### What to do
Would you please transcribe, exactly as written, the lines of the entries below starting at the one that holds "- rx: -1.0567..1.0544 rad" and ending at the one that holds "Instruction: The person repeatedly", both included?

### Data for analysis
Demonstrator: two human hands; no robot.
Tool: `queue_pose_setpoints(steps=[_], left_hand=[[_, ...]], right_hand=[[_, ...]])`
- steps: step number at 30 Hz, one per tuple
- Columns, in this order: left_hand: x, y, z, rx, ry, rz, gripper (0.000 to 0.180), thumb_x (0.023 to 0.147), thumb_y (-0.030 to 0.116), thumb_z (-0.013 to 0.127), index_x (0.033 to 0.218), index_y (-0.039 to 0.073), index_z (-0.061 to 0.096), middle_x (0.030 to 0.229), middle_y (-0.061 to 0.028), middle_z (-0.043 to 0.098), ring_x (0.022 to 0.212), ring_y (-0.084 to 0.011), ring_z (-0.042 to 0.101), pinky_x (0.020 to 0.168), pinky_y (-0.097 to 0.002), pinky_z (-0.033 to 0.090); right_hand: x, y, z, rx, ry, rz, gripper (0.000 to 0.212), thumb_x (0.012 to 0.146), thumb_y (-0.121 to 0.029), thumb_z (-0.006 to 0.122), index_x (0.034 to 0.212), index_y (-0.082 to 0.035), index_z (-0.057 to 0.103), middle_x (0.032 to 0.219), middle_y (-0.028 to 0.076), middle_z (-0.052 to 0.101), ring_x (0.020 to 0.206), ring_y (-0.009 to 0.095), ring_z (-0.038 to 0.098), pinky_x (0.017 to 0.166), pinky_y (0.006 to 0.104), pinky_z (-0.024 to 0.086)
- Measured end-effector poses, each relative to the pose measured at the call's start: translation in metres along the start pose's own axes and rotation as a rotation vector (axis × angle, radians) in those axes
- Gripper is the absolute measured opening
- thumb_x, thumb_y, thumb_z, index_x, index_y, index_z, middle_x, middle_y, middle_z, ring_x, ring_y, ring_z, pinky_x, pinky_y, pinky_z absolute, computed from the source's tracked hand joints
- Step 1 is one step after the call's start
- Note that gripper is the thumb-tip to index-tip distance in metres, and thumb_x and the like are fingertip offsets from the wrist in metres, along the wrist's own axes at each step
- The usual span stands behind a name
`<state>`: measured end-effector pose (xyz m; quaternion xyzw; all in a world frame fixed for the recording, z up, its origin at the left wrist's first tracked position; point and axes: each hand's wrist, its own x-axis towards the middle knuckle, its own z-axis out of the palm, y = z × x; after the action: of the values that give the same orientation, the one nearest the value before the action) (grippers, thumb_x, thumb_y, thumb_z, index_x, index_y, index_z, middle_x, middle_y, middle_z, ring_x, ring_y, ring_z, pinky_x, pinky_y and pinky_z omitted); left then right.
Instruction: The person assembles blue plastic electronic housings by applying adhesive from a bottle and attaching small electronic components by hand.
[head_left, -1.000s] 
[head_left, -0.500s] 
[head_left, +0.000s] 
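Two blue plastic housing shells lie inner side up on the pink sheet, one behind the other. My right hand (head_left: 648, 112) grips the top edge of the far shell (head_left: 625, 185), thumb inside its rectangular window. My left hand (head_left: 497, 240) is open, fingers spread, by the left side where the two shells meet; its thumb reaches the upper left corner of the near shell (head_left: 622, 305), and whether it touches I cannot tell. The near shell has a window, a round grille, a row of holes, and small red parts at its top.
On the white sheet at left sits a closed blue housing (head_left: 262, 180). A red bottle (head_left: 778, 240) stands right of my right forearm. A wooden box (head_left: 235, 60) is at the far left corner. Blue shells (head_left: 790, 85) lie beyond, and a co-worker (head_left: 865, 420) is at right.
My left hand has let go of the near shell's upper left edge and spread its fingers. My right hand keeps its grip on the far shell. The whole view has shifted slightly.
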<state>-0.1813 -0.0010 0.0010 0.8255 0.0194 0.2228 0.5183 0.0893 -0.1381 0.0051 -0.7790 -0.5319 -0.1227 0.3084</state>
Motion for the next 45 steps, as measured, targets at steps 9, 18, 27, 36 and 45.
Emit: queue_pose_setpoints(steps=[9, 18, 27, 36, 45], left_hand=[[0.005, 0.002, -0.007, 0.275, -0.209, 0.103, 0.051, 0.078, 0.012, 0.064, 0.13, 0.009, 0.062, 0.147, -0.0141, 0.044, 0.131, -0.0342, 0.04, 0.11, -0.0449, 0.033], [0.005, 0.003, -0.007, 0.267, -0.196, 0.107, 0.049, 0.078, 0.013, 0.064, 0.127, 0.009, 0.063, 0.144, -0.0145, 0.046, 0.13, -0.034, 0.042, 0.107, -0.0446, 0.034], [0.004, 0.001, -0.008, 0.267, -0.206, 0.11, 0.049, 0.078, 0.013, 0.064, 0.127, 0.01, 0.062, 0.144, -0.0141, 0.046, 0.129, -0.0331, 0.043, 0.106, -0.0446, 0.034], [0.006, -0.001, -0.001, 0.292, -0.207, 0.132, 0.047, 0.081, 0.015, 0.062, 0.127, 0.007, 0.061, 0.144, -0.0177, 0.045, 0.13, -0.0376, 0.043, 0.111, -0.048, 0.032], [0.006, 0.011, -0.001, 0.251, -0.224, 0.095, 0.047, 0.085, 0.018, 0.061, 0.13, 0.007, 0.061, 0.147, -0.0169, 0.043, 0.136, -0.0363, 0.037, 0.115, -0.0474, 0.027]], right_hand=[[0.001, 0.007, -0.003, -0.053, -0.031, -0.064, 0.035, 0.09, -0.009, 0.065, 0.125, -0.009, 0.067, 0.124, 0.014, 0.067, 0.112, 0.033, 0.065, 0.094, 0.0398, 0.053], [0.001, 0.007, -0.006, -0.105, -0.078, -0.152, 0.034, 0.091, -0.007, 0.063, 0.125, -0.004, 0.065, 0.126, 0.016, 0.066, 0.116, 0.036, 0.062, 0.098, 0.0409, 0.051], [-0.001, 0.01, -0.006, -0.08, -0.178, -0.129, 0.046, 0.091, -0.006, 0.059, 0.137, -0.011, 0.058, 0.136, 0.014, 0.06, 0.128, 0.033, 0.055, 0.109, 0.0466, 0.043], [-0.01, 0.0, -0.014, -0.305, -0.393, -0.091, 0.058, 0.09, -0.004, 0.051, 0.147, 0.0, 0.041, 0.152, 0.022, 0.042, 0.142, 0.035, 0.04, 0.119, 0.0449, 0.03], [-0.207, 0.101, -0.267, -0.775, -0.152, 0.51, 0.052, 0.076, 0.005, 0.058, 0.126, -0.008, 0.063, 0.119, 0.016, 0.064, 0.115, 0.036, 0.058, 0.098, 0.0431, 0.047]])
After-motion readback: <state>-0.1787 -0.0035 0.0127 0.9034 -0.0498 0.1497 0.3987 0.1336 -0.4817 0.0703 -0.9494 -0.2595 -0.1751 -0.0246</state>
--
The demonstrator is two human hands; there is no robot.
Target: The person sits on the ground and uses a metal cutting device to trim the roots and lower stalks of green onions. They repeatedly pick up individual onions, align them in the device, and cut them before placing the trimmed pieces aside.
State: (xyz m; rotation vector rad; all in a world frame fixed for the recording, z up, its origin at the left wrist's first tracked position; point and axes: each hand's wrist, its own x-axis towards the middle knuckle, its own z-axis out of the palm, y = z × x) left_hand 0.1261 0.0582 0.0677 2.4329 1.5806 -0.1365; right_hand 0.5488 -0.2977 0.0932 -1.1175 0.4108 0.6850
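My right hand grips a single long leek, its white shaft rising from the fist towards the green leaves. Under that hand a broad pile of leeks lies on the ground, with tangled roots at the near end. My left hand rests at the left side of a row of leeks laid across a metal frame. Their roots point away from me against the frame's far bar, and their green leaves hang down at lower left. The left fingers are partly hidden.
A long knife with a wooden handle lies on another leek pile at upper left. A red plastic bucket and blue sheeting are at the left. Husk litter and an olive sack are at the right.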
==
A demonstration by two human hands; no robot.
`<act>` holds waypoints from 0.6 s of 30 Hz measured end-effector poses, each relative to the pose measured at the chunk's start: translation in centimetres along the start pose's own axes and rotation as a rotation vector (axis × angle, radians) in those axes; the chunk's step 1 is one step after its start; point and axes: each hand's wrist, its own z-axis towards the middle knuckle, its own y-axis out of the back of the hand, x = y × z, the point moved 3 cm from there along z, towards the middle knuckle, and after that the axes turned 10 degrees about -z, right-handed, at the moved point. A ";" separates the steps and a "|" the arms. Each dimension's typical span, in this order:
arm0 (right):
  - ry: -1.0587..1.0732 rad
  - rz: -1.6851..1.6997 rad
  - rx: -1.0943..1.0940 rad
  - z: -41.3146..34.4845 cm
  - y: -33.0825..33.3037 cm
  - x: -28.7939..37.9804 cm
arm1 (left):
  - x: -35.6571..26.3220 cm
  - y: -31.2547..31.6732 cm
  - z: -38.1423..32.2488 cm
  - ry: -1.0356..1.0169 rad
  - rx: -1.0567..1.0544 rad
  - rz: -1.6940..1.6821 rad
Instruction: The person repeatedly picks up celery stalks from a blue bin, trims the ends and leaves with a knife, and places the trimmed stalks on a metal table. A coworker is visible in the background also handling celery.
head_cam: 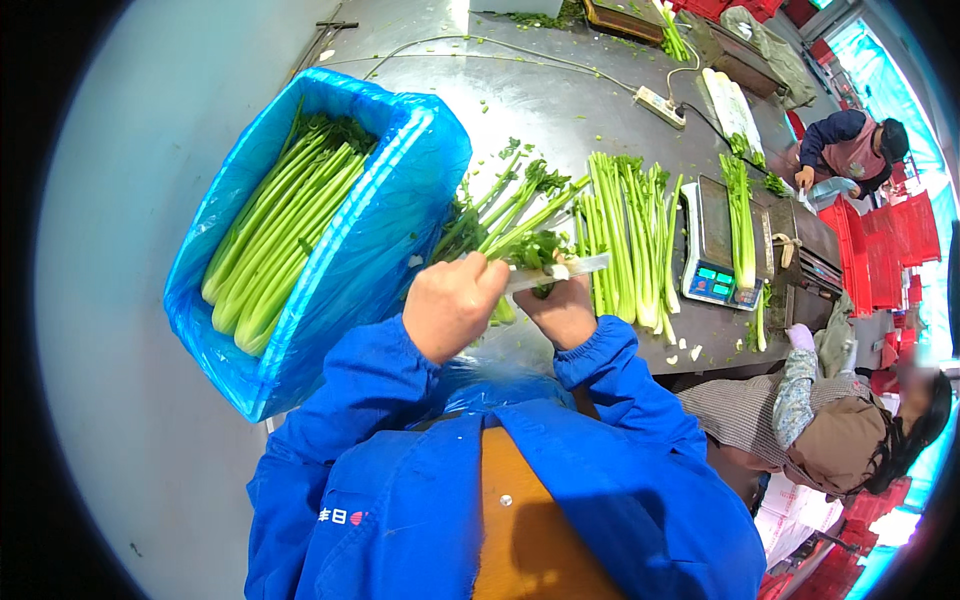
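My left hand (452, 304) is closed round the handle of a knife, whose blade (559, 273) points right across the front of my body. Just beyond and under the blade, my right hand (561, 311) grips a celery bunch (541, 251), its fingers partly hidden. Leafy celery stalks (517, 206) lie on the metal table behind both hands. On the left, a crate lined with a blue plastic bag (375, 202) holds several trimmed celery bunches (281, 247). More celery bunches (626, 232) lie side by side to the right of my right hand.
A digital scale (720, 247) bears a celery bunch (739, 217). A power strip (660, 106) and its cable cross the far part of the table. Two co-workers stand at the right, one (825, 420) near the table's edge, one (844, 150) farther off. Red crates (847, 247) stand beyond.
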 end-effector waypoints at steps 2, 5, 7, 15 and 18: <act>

### Answer to the exercise
  - rx: -1.0567..1.0544 rad
  - rz: -1.6940..1.6821 rad
Instruction: The person repeatedly picks up celery stalks from a blue bin, trims the ends and leaves with a knife, and places the trimmed stalks on a metal table. A coworker is visible in the background also handling celery.

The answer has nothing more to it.